## WHAT IS BEING ASKED:
Return all lines of the data in which the string "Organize" occurs.

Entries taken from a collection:

──────────────────────────────

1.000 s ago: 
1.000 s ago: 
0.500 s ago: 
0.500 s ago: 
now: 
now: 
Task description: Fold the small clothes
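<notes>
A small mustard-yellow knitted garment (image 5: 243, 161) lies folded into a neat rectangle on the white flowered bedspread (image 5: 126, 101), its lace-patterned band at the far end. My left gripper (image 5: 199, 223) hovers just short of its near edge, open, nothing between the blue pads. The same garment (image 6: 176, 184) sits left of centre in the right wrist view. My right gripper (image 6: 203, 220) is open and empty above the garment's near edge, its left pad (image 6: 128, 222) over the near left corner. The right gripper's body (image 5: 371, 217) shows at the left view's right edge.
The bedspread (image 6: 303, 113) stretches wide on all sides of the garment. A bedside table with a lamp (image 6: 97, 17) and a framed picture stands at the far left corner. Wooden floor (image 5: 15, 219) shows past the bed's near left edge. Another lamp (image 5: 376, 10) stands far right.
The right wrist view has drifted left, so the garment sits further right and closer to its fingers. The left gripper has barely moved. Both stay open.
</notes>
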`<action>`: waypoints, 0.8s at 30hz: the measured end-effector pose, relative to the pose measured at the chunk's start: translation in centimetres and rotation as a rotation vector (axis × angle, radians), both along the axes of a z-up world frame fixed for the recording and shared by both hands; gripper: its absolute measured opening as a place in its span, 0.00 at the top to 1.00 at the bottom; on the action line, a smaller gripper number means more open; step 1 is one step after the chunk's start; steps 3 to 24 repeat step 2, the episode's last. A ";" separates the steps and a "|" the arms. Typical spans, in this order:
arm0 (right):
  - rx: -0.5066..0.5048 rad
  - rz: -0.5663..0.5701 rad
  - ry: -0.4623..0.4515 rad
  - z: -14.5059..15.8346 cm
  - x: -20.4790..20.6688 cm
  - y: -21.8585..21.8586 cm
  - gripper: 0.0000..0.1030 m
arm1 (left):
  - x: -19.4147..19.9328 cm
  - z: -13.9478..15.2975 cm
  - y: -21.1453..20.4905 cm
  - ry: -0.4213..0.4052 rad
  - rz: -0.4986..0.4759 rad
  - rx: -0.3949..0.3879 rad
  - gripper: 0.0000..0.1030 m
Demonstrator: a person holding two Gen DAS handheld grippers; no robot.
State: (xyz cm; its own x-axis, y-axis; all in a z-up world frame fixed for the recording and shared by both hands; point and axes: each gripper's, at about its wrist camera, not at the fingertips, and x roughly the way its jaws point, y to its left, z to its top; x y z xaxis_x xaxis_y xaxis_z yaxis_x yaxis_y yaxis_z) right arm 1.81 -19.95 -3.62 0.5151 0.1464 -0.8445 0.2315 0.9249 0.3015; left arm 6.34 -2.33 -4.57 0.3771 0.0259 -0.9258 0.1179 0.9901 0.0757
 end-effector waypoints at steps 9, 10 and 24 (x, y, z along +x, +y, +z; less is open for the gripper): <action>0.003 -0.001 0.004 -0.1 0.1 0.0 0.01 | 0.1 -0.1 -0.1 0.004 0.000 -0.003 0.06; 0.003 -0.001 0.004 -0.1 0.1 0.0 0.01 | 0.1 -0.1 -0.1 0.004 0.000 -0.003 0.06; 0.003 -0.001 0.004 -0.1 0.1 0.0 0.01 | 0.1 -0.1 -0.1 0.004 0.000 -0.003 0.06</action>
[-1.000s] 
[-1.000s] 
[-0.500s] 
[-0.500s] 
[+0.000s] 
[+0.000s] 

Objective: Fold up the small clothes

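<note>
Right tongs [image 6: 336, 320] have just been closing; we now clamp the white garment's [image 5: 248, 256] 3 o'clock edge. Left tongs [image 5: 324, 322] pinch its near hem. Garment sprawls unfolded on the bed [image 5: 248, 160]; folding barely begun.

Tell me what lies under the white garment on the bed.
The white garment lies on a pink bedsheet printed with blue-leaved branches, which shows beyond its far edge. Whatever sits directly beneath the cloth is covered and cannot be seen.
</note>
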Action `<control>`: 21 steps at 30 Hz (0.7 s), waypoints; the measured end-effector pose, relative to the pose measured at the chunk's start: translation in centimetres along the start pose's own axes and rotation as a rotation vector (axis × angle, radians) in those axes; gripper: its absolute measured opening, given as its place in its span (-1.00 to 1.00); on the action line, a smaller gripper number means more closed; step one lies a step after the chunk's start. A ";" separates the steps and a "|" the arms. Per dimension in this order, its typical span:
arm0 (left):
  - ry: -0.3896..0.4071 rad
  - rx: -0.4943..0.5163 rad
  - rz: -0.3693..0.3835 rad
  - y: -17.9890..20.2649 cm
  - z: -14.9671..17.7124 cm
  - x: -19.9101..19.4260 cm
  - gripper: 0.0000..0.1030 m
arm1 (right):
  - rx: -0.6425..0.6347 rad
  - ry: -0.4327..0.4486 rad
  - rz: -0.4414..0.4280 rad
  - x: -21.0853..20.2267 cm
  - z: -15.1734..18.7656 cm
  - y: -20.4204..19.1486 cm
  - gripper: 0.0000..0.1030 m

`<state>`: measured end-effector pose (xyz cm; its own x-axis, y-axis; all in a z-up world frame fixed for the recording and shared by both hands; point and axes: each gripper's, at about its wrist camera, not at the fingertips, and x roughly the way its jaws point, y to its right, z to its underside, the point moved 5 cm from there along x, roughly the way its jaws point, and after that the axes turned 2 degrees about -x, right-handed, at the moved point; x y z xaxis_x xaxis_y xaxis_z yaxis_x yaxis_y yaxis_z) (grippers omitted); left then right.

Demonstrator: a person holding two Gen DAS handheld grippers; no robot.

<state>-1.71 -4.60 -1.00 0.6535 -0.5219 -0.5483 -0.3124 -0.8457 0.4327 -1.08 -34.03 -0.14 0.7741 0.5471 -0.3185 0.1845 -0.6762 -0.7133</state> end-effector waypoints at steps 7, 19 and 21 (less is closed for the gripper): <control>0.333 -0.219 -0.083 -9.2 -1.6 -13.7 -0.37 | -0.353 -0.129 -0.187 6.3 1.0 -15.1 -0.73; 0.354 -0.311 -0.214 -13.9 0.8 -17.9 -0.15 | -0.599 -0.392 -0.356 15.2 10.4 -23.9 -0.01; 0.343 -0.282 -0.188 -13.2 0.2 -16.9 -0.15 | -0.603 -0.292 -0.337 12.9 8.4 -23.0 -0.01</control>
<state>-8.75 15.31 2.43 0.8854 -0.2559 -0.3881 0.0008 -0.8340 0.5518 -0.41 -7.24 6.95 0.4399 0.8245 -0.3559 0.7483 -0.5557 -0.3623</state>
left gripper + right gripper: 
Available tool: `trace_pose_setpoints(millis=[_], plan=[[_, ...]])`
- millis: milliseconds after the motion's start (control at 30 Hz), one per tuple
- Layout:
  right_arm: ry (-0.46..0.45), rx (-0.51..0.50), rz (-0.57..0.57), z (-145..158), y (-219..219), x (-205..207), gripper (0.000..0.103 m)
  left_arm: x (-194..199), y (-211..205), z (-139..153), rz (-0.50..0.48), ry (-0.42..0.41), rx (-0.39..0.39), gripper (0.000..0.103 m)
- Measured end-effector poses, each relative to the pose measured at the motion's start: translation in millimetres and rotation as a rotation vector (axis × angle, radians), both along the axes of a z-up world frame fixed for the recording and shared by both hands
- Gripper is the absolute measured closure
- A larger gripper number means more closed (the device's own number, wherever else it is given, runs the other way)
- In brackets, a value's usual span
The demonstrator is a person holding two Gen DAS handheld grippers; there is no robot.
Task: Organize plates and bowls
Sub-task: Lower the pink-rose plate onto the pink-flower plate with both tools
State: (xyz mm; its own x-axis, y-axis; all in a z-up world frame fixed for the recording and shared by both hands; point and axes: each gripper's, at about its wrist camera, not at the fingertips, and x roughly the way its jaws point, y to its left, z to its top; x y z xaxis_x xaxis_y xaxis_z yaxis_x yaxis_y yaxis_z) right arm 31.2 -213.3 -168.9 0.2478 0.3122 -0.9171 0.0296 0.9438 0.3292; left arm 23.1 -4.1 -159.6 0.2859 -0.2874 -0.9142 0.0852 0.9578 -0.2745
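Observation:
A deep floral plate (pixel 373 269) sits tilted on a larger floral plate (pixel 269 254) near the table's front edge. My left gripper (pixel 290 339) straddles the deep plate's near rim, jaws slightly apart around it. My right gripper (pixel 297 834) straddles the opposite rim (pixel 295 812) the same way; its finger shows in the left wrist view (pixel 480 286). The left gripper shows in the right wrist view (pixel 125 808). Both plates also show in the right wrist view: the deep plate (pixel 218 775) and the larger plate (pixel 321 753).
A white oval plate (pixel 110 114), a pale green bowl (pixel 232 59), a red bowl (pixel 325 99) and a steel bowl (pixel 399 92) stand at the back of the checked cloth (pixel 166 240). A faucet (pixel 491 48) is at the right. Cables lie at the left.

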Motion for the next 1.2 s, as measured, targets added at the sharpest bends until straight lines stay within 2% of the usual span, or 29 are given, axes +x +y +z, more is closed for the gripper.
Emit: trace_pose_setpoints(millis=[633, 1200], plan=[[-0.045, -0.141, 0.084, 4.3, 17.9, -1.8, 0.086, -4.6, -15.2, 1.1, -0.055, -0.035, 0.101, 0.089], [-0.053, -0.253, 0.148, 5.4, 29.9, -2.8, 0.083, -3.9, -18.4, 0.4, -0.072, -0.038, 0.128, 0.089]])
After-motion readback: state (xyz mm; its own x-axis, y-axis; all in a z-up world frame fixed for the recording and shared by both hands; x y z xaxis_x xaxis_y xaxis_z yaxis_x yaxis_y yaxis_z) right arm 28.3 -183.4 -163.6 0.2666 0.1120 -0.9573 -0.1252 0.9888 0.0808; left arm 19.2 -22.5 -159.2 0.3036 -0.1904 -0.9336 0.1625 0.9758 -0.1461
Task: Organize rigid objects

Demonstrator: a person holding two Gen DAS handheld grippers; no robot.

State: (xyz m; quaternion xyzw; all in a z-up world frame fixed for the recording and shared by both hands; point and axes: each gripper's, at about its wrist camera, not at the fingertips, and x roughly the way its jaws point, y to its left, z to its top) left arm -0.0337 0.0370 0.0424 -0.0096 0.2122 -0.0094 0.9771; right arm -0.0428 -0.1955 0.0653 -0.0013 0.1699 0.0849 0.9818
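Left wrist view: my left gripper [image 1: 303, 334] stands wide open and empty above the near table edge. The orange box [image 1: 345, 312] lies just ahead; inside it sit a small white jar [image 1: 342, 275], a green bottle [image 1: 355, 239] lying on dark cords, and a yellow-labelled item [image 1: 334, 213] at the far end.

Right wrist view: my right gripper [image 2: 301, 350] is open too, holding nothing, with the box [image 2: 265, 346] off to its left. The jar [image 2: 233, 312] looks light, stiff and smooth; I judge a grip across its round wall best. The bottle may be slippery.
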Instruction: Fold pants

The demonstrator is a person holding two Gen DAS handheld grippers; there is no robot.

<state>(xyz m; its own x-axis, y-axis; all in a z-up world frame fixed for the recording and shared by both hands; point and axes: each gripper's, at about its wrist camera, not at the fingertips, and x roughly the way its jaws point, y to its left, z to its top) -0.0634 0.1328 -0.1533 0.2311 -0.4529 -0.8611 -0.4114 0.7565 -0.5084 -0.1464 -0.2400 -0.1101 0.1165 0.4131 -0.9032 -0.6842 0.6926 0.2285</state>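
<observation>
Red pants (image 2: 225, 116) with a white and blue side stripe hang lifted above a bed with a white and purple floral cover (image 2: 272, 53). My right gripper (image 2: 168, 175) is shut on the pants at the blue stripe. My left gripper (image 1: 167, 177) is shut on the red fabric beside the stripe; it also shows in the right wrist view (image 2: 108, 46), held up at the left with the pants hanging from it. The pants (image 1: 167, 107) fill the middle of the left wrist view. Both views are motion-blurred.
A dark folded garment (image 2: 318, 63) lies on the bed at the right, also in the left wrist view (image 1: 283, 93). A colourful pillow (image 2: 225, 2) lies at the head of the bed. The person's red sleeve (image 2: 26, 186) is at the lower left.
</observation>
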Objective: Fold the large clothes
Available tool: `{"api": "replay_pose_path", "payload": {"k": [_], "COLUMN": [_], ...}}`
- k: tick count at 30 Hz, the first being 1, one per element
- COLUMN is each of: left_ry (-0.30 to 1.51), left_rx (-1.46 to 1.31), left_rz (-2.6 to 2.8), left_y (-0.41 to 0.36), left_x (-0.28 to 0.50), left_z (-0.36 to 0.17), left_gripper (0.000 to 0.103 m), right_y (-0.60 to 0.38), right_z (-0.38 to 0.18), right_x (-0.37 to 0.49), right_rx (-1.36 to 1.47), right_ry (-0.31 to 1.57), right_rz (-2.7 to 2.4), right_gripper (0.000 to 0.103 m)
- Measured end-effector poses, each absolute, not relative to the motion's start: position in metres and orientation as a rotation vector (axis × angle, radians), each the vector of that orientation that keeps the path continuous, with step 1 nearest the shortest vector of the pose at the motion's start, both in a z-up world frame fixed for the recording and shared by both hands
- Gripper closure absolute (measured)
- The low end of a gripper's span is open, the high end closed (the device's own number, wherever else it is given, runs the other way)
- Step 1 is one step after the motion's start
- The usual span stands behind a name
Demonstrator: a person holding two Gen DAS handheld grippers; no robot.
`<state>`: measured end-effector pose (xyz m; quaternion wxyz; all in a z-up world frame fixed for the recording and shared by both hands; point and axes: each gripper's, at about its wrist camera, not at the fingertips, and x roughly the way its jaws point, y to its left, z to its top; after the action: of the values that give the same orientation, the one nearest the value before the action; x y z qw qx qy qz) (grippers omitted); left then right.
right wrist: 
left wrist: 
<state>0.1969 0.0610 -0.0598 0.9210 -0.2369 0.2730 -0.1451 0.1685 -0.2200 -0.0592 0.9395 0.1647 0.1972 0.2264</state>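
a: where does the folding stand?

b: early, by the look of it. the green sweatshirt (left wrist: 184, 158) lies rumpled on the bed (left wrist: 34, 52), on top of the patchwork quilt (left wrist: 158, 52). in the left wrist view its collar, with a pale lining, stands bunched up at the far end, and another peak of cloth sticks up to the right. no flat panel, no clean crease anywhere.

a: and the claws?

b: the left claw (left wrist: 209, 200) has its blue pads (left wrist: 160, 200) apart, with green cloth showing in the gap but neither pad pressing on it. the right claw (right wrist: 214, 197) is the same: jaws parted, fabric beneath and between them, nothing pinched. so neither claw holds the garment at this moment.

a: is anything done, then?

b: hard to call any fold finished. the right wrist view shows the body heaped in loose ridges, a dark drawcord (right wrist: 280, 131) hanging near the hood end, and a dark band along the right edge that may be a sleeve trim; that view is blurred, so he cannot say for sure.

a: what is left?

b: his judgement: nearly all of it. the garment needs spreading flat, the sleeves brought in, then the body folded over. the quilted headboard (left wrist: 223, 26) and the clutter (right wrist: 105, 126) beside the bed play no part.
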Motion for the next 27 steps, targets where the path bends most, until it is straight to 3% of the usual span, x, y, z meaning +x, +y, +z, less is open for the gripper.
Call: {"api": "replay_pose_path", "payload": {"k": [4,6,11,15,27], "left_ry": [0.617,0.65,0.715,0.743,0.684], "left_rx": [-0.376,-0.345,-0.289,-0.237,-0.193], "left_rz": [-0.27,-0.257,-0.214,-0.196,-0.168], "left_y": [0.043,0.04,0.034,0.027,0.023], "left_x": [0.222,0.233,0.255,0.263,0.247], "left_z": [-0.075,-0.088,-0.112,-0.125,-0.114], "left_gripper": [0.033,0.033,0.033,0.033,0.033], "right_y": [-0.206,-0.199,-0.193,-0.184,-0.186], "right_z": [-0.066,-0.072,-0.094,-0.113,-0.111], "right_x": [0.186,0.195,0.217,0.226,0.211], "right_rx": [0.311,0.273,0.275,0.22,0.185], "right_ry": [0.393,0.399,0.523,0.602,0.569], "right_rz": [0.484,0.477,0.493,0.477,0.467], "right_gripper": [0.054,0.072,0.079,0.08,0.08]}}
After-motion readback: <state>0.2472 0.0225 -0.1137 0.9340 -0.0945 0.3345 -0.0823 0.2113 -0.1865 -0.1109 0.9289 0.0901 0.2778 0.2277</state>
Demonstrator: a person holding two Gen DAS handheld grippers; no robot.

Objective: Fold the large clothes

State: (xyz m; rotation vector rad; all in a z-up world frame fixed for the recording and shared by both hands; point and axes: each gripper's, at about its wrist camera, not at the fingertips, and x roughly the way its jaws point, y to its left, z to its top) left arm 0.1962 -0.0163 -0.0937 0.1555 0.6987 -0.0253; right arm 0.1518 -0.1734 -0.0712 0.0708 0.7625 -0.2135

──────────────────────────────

## ANSWER SECTION:
Task: Organize plates and bowls
Task: Organize rigid objects

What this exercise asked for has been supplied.